**WHAT IS NEEDED**: Please repeat exactly the lines below from the line with "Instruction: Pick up" to the line with "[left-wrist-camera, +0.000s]", including both, and leave out every picture.

* * * * * * * * *

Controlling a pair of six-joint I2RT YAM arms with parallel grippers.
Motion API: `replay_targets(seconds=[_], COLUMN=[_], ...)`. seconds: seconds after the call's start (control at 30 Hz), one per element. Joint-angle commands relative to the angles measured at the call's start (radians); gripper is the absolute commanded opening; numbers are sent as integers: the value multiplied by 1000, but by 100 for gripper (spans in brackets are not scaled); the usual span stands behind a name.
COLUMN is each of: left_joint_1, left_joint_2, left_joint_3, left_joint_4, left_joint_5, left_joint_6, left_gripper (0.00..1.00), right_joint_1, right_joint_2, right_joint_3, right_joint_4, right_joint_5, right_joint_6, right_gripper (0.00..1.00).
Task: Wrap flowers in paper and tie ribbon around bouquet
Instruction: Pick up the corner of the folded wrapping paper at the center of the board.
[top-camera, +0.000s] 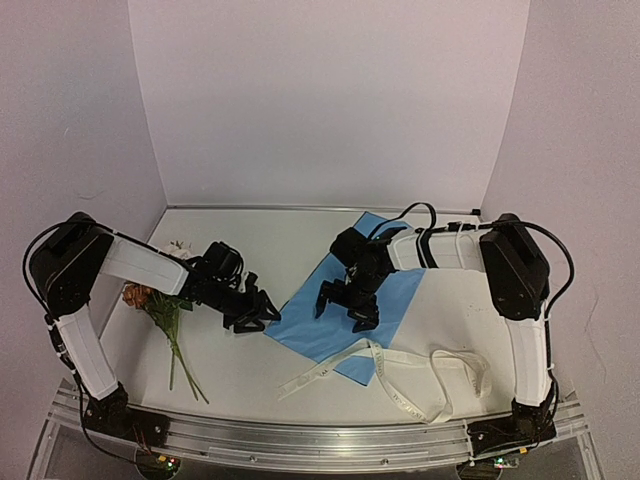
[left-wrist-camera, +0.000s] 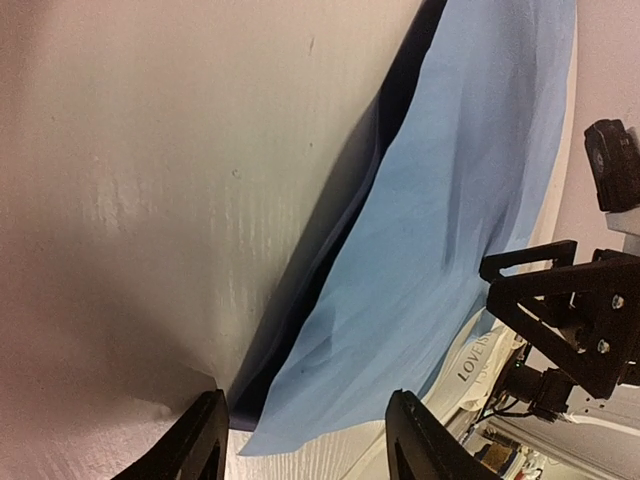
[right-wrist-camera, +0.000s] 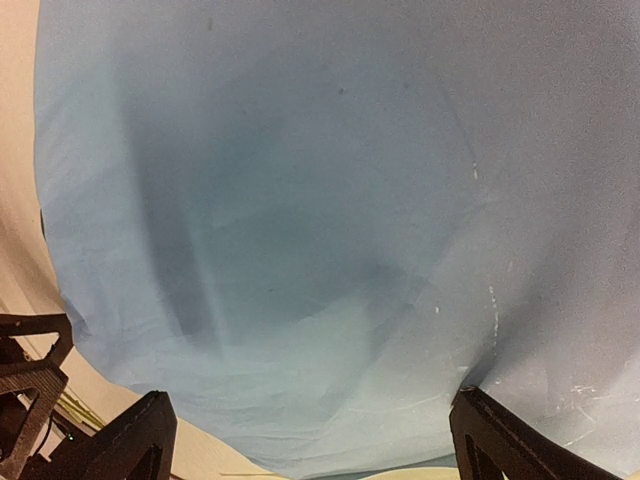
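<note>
The flowers (top-camera: 155, 298) lie at the table's left, stems toward the front, apart from the paper. The light-blue paper (top-camera: 395, 290) lies flat mid-table. The cream ribbon (top-camera: 400, 360) curls across its near corner and on toward the front right. My left gripper (top-camera: 255, 312) is low at the paper's left corner. In the left wrist view that corner (left-wrist-camera: 300, 400), its edge slightly lifted, lies between the open left gripper (left-wrist-camera: 305, 410). My right gripper (top-camera: 345, 308) hovers over the sheet. Its jaws (right-wrist-camera: 310, 400) stand wide open above the paper (right-wrist-camera: 300, 200). No bouquet is in view.
White walls close in the table at the back and both sides. An aluminium rail (top-camera: 320, 435) runs along the front edge by the arm bases. The printed ribbon (left-wrist-camera: 480, 360) and the right arm's fingers (left-wrist-camera: 570, 310) show beyond the paper in the left wrist view.
</note>
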Motion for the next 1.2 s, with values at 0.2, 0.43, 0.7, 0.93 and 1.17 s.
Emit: replay_targets(seconds=[0.2, 0.43, 0.7, 0.93, 1.17], left_joint_1=[-13, -13, -4, 45, 67], left_joint_2=[-42, -20, -118, -232, -314], left_joint_3=[-2, 15, 1, -53, -73], left_joint_4=[8, 19, -23, -56, -92], left_joint_5=[24, 36, -114, -235, -297], left_joint_6=[-47, -36, -48, -90, -93], left_gripper=[39, 17, 0, 0, 0], right_joint_1=[3, 4, -28, -153, -239], right_joint_2=[58, 48, -39, -185, -191], right_joint_3=[-41, -34, -44, -183, -218], right_joint_4=[-33, -33, -104, -114, -101], right_joint_5=[17, 21, 66, 101, 119], right_joint_6=[-3, -6, -69, -93, -80], right_gripper=[98, 98, 98, 98, 98])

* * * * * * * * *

**EXERCISE RESPONSE**:
Instruction: Pick up the corner of the folded wrapping paper at the center of the board.
[top-camera, +0.000s] 
[left-wrist-camera, +0.000s] 

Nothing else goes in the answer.